The virus is derived from wild animals (eg, fruit bats, porcupines and nonhuman primates) and then spreads in the human population through direct contact with blood, secretions, organs or other bodily fluids of infected persons and surfaces and materials contaminated with these fluids (eg bedding, clothes).
The average mortality rate for EVD is about 50%. The deaths in the past were between 25% and 90%.
The first EVD outbreaks occurred in remote villages in central Africa near tropical rainforests. The 2014-2016 outbreak in West Africa was the largest and most complex Ebola outbreak since the virus was first discovered in 1976. There were more cases and deaths from this outbreak than any other outbreak together.
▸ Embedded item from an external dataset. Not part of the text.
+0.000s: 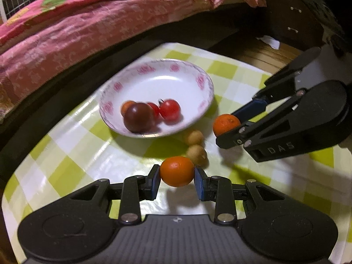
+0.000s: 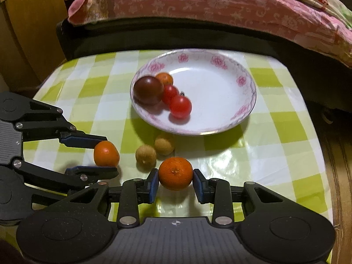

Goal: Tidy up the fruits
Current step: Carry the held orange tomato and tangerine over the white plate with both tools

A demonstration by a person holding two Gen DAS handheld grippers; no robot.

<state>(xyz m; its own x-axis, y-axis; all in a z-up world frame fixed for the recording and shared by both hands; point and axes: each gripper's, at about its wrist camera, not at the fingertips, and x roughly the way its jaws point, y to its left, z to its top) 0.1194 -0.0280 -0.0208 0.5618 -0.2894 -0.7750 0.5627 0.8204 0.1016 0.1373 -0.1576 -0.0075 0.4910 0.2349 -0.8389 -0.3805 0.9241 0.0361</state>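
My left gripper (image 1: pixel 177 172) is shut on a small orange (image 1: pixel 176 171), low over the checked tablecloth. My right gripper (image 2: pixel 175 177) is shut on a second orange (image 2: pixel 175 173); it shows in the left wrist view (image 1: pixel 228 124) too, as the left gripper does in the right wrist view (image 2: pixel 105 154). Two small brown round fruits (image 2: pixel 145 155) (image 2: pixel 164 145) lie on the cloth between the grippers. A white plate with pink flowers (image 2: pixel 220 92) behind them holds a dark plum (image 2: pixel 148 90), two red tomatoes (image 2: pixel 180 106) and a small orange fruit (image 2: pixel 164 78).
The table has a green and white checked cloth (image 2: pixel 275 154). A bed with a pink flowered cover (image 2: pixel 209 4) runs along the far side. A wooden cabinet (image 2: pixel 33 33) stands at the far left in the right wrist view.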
It also spread between countries, starting in Guinea and across land borders to Sierra Leone and Liberia.
It is believed that fruit bats of the family Pteropodidae are natural hosts of the Ebola virus.
The incubation period, ie the time interval from the infection with the virus to the onset of symptoms, is 2 to 21 days. An Ebola-infected person can not spread the disease until it develops symptoms.
Symptoms of EVD can be sudden and include: fever, fatigue, muscle, pain, headache and sore throat. This is followed by vomiting, diarrhea, skin rash, symptoms of renal and hepatic dysfunction and, in some cases, internal and external bleeding (eg gum leakage, blood in the stool). Laboratory results include low white blood cell and platelet counts and elevated liver enzymes.
It may be difficult to distinguish EVD clinically from other infectious diseases such as malaria, typhoid and meningitis. A series of diagnostic tests have been developed to confirm the presence of the virus.
There is no proven treatment for Ebola, but simple procedures can greatly improve survival. This includes rehydration with liquids and body salts (administered orally or intravenously) as well as the treatment of specific symptoms such as low blood pressure, vomiting, diarrhea and infection.
Possible treatments include blood products, immunotherapies and drug therapies Currently being evaluated.
Hand hygiene is the most effective way to prevent the spread of the Ebola virus.
An experimental Ebola vaccine called rVSV-ZEBOV proved to be extremely protective against the deadly virus in a large study in Guinea in 2015. It is being used in response to the current outbreak in the Democratic Republic of the Congo using a ring vaccine protocol.
During an outbreak, health partners apply a set of measures, including case management, monitoring, contact tracking, lab testing, safe burials, and community involvement.
Collaboration with communities to reduce the risk factors for Ebola transmission is crucial for combating outbreaks.